■ Exercise objective
An exact reprint of the listing is required, with no pictures included.

■ Exercise data
○ ○ ○ ○
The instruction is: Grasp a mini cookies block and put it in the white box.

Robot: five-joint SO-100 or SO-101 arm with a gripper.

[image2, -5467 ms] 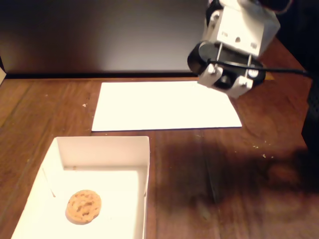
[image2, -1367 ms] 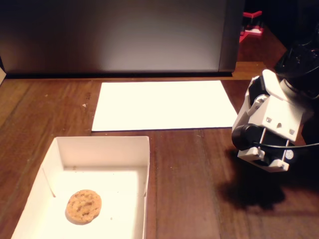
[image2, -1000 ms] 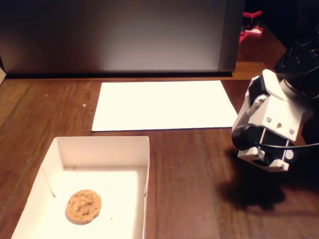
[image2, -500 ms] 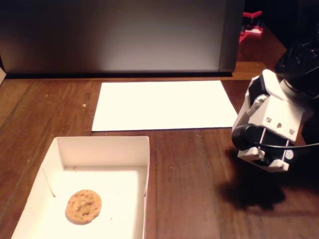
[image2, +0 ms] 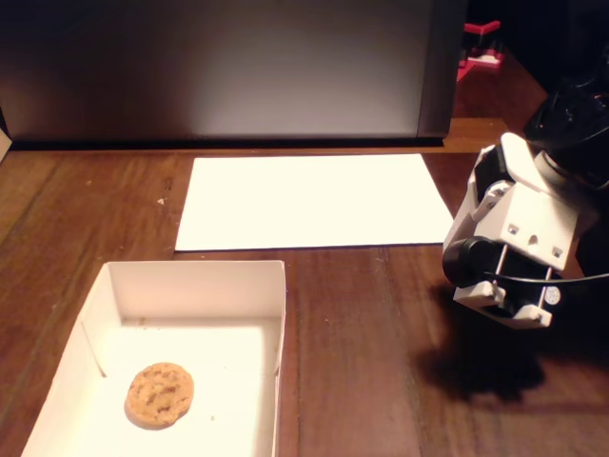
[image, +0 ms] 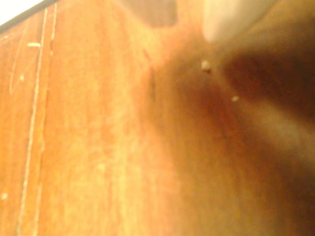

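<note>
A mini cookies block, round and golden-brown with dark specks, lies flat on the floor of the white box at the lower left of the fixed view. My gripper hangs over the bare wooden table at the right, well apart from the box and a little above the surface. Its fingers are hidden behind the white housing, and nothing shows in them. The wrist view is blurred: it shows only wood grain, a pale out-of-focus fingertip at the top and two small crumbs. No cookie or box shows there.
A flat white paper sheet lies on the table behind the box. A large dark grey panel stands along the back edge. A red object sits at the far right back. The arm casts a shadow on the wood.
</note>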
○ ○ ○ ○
■ Response for this exercise
The instruction is: Grasp a mini cookies block and put it in the white box.

Robot: five-joint SO-100 or SO-101 arm with a gripper.

[image2, -5467 ms] 
[image2, -1367 ms] 
[image2, -1000 ms] 
[image2, -500 ms] 
[image2, +0 ms] 
[image, +0 ms] 

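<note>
A mini cookies block, round and golden-brown with dark specks, lies flat on the floor of the white box at the lower left of the fixed view. My gripper hangs over the bare wooden table at the right, well apart from the box and a little above the surface. Its fingers are hidden behind the white housing, and nothing shows in them. The wrist view is blurred: it shows only wood grain, a pale out-of-focus fingertip at the top and two small crumbs. No cookie or box shows there.
A flat white paper sheet lies on the table behind the box. A large dark grey panel stands along the back edge. A red object sits at the far right back. The arm casts a shadow on the wood.
</note>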

Work on this exercise is complete, and nothing remains.